Google has been partnering with university libraries, publishing houses and other organizations to acquire digital scans of as many books as possible. Michel and his colleagues selected about a third of books that have been digitized so far (about five million of some 15 million), which represents approximately 4 percent of books ever published. "Our number-one criteria is getting the books that have high-quality metadata," Michel says. When a book's publication date is incorrectly noted in the metadata, it distorts that dataset, so those volumes with erroneous information attached were excluded.
Even with a smaller sample of digital works, the current dataset and analysis tools for the Books Ngram Viewer took about four years to put together. Michel says it was "our personal folly when we started it—we didn't realize how long it would take." And the goal is to expand the searchable corpus—not just to more tomes, but also to magazines, newspapers, blogs and even non-text-based products, such as artwork.

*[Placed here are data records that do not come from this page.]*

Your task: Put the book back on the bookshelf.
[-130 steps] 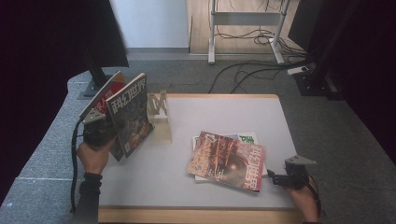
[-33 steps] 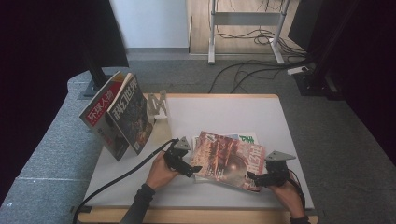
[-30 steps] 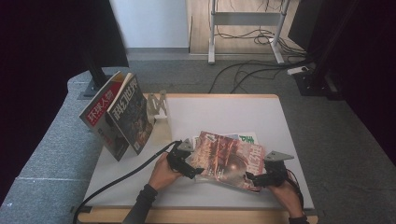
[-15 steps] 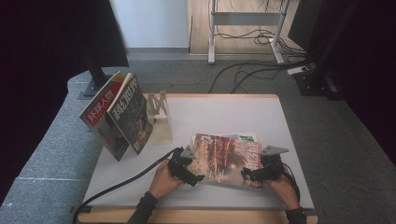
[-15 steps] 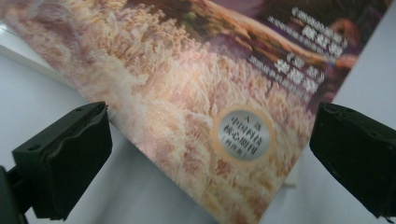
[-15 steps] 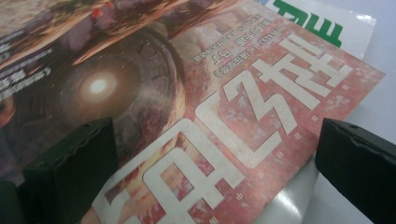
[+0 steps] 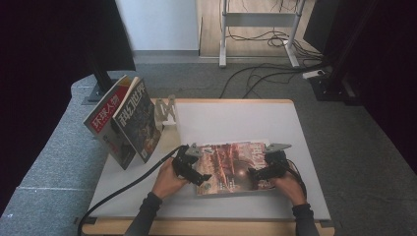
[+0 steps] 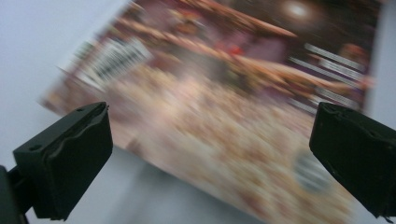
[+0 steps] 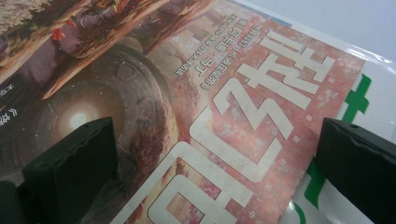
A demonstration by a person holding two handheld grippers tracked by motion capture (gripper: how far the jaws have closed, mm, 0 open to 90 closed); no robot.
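Observation:
A reddish-brown magazine [image 7: 228, 167] lies flat on top of a small stack near the front of the white table top [image 7: 236, 118]. My left gripper [image 7: 195, 171] is at its left edge, jaws open. In the left gripper view the blurred cover [image 8: 224, 93] lies between and beyond the wide-apart jaws of that gripper [image 8: 210, 158]. My right gripper [image 7: 259, 172] is at the magazine's right edge. Its jaws [image 9: 215, 172] stand open over the cover [image 9: 196, 93], which bears large pale characters. A white and green magazine [image 9: 359, 107] lies beneath it.
Two magazines stand upright at the table's left, one red and white [image 7: 105, 125] and one dark [image 7: 140, 123], by a small wooden rack [image 7: 167, 110]. A black cable [image 7: 123, 189] trails from the left gripper across the front left. A grey carpeted ledge [image 7: 54, 162] borders the left side.
The left hand has come away from the standing magazines to the flat stack. Both grippers have closed in on the top magazine's side edges, and it now lies squarer to the table.

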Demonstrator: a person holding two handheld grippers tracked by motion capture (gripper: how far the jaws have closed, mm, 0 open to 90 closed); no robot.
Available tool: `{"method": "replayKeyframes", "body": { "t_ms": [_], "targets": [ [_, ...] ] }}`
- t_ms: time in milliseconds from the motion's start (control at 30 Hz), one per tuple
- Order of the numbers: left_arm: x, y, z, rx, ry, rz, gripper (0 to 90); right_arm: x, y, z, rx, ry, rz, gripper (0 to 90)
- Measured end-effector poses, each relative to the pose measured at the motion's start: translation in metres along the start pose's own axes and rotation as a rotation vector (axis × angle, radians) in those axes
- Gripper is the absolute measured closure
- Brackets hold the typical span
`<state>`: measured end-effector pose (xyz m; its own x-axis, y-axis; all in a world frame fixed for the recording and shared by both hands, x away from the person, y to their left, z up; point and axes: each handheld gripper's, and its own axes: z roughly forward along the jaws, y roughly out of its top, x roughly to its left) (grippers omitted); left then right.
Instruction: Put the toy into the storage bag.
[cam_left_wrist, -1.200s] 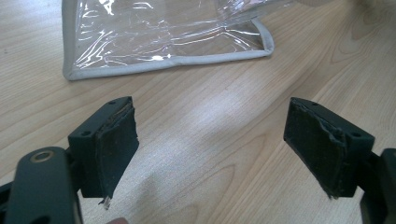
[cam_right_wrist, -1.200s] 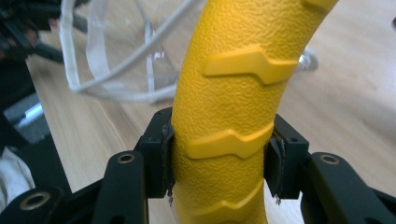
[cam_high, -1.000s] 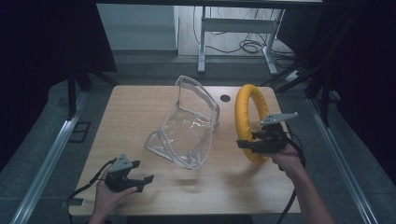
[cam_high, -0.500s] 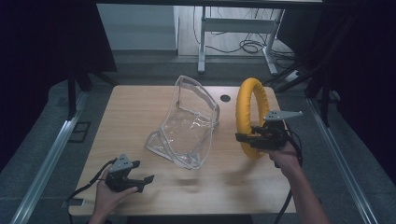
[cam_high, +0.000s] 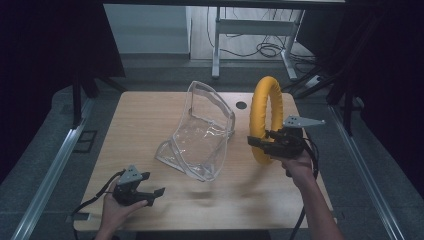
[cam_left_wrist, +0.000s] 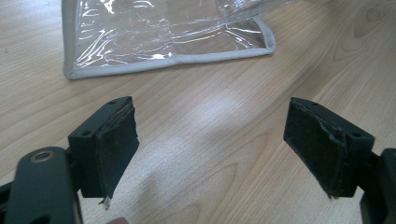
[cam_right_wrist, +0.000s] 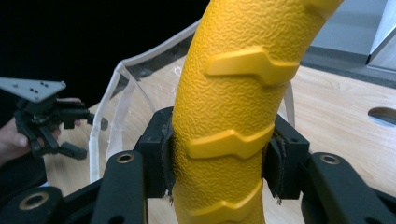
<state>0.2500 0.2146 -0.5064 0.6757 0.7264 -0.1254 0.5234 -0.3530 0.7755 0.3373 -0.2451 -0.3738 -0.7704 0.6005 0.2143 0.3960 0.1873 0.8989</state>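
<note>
A yellow textured ring stands upright over the right side of the wooden table. My right gripper is shut on the ring's lower part; its jaws clamp the ribbed ring from both sides. A clear plastic pouch with grey edging stands open at mid-table, left of the ring. In the left gripper view the pouch's grey-edged bottom corner lies ahead of the jaws. My left gripper rests open near the front-left edge, with nothing between its fingers.
A round cable hole sits in the table near the far edge. Metal rails run along both sides of the table. A desk frame and cables stand on the floor beyond.
The right gripper has lifted the yellow ring a little and tipped it more upright. The left gripper has stayed in place.
</note>
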Motion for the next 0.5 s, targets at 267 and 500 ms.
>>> {"method": "replayKeyframes", "body": {
  "t_ms": [267, 500],
  "targets": [
    [-0.0003, -0.0002, 0.0010, -0.002, 0.000, -0.002, 17.3, 0.0015, 0.0029, -0.0011, -0.052, -0.004, 0.010, 51.5],
    [-0.0003, -0.0003, 0.0014, 0.000, 0.001, -0.001, 17.3, 0.0015, 0.0067, -0.0029, -0.079, -0.004, 0.024, 51.4]
  ]
}}
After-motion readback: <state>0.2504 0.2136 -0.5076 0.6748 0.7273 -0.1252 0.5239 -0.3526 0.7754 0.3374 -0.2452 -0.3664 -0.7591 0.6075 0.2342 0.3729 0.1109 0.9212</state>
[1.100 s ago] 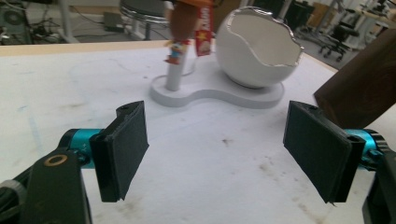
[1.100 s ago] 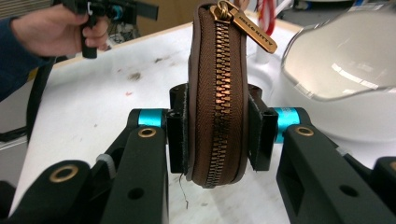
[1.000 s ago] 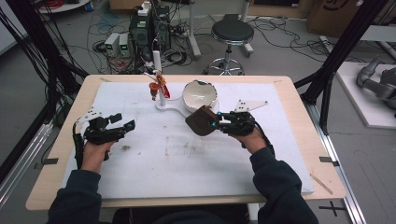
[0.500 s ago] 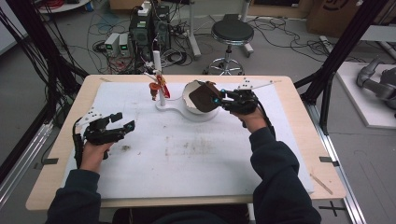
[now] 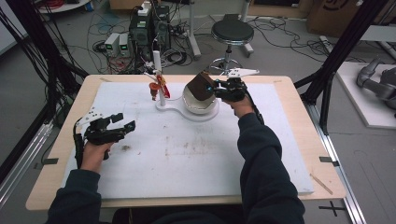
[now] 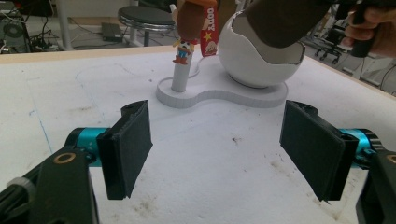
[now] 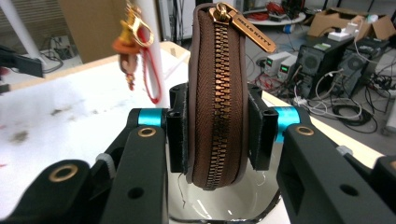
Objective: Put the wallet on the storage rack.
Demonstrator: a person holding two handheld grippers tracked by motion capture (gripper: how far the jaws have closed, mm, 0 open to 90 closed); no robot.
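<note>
My right gripper (image 5: 214,88) (image 7: 217,130) is shut on a brown zippered pouch (image 5: 201,86) (image 7: 217,98), holding it on edge over the white egg-shaped bowl (image 5: 198,102) (image 6: 259,58). The pouch (image 6: 280,21) sits at the bowl's broken rim in the left gripper view. The bowl stands on a white base (image 5: 187,111) (image 6: 219,93) with a post (image 5: 159,79) (image 6: 180,77) carrying a small orange figure keychain (image 5: 155,86) (image 7: 130,42). My left gripper (image 5: 122,127) (image 6: 217,149) rests at the mat's left side, open, nothing between its pads.
A white mat (image 5: 187,154) covers the wooden table (image 5: 322,154). Behind the table are a black stool (image 5: 232,31), electronics boxes (image 5: 147,28) and cables on the floor. Black frame posts (image 5: 336,51) stand at both sides.
My right gripper carried the brown pouch from the middle of the mat back and up over the bowl. The left gripper stayed in place, open.
</note>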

Beyond types of sources, broadening the scope of the search unit would increase the value of these sorts of quantitative methods, Dames notes, adding that it will be crucial to be able to investigate things such as shifts in genre and narrative form. "This seems like it would be the necessary next frontier for quantitative work in the humanities: studies of forms larger than the single word."
In the meantime, the researchers have encouraged the public to search away on the site—or download the hefty data set for their own analyses. "I think it could be a source of wonder for awhile," Michel says. To wit: although it peaked way back in the mid-19th century, the frequency of "procrastination" has been climbing since 2000.